> **TO DO**: Line by line, restate the material word for word, omitting any image.

> **PROVIDED MATERIAL**:

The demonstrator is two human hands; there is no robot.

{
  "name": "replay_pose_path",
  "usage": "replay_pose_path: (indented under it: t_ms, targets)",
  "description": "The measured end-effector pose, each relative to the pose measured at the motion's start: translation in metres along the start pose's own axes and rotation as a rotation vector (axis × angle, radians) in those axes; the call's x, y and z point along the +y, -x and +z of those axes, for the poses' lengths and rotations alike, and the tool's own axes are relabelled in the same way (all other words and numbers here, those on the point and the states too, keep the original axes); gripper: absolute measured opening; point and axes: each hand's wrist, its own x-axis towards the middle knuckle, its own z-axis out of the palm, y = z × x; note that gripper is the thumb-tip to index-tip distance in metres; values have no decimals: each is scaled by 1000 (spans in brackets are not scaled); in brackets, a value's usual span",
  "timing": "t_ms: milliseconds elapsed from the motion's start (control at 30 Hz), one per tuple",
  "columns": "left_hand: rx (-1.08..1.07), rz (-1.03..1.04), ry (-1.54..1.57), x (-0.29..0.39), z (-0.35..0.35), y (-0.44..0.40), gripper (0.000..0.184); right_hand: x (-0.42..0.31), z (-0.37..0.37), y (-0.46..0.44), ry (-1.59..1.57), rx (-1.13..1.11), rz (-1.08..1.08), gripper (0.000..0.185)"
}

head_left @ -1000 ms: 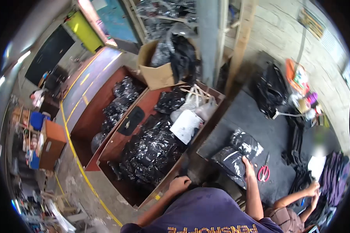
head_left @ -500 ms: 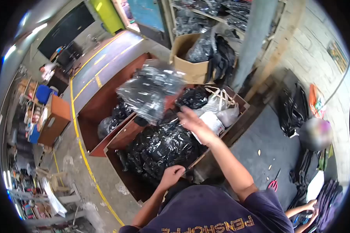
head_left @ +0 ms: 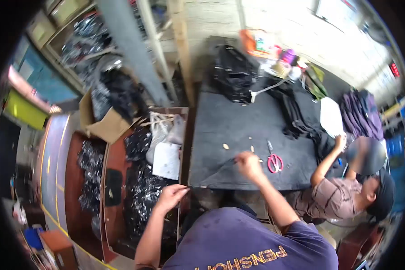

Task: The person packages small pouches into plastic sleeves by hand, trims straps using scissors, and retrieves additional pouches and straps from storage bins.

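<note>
My left hand (head_left: 172, 198) is at the table's near left corner, its fingers pinching the dark end of a thin, see-through sheet (head_left: 218, 174) that looks like plastic film. The other end is pinched by my right hand (head_left: 249, 167), over the front part of the black table (head_left: 220, 128). The film stretches on a slant between both hands; its exact kind is hard to make out. Just right of my right hand lie red-handled scissors (head_left: 275, 162), with small pale scraps (head_left: 226, 146) scattered nearby.
Left of the table, a brown bin (head_left: 110, 159) holds shiny black plastic packages and a white sheet (head_left: 166, 160). Another bin (head_left: 73, 180) stands beside it. A black bag (head_left: 233, 74) lies at the table's back. A co-worker (head_left: 342, 195) at right touches a white piece (head_left: 330, 117).
My view has turned right, from the bins to the table. The shiny package in midair over the bins is gone from there. Both hands have moved to the table and now hold the film.
</note>
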Motion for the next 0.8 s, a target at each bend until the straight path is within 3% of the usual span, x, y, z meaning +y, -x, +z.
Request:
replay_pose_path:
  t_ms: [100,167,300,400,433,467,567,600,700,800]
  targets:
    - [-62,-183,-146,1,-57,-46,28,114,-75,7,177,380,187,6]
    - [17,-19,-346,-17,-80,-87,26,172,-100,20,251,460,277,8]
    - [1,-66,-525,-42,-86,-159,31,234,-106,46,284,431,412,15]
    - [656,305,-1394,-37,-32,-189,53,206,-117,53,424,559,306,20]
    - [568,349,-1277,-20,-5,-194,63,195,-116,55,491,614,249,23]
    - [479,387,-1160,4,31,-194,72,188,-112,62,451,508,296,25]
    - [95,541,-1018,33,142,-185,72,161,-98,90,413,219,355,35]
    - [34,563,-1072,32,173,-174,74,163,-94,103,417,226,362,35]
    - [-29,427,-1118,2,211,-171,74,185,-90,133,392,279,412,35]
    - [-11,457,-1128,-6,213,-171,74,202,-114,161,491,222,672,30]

> **TASK RESULT**:
The demonstrator is two human hands; there is no robot.

{
  "name": "replay_pose_path",
  "usage": "replay_pose_path: (indented under it: t_ms, targets)",
  "description": "The measured end-effector pose, each relative to the pose measured at the motion's start: translation in metres along the start pose's own axes and rotation as a rotation vector (axis × angle, radians) in those axes; the call's x, y and z point along the +y, -x and +z of those axes, for the poses' lengths and rotations alike, and the tool's own axes are relabelled in the same way (all other words and numbers here, those on the point and the states too, keep the original axes); gripper: absolute measured opening; point and axes: each hand's wrist, its own x-axis towards the middle knuckle, its own z-axis out of the palm, y = z × x; note that gripper is the thumb-tip to index-tip distance in metres; values have no decimals: each is scaled by 1000 (spans in brackets are not scaled); in brackets, a value's usual span",
  "timing": "t_ms: milliseconds elapsed from the motion's start (control at 30 Hz), one per tuple",
  "columns": "left_hand: rx (-1.08..1.07), rz (-1.03..1.04), ry (-1.54..1.57), x (-0.29..0.39), z (-0.35..0.35), y (-0.44..0.40), gripper (0.000..0.184); right_hand: x (-0.42..0.31), z (-0.37..0.37), y (-0.46..0.44), ry (-1.59..1.57), rx (-1.13..1.11), rz (-1.08..1.08), gripper (0.000..0.185)"
}

head_left @ -1000 ms: 
head_left @ -500 ms: 
head_left @ +0 ms: 

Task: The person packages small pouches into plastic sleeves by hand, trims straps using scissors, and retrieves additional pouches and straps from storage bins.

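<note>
My left hand (head_left: 172, 198) is at the table's near left corner, its fingers pinching the dark end of a thin, see-through sheet (head_left: 218, 174) that looks like plastic film. The other end is pinched by my right hand (head_left: 249, 167), over the front part of the black table (head_left: 220, 128). The film stretches on a slant between both hands; its exact kind is hard to make out. Just right of my right hand lie red-handled scissors (head_left: 275, 162), with small pale scraps (head_left: 226, 146) scattered nearby.
Left of the table, a brown bin (head_left: 110, 159) holds shiny black plastic packages and a white sheet (head_left: 166, 160). Another bin (head_left: 73, 180) stands beside it. A black bag (head_left: 233, 74) lies at the table's back. A co-worker (head_left: 342, 195) at right touches a white piece (head_left: 330, 117).
My view has turned right, from the bins to the table. The shiny package in midair over the bins is gone from there. Both hands have moved to the table and now hold the film.
</note>
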Motion for the next 0.8 s, a target at each bend until the straight path is within 3% of the usual span, x, y, z meaning +y, -x, +z.
Request:
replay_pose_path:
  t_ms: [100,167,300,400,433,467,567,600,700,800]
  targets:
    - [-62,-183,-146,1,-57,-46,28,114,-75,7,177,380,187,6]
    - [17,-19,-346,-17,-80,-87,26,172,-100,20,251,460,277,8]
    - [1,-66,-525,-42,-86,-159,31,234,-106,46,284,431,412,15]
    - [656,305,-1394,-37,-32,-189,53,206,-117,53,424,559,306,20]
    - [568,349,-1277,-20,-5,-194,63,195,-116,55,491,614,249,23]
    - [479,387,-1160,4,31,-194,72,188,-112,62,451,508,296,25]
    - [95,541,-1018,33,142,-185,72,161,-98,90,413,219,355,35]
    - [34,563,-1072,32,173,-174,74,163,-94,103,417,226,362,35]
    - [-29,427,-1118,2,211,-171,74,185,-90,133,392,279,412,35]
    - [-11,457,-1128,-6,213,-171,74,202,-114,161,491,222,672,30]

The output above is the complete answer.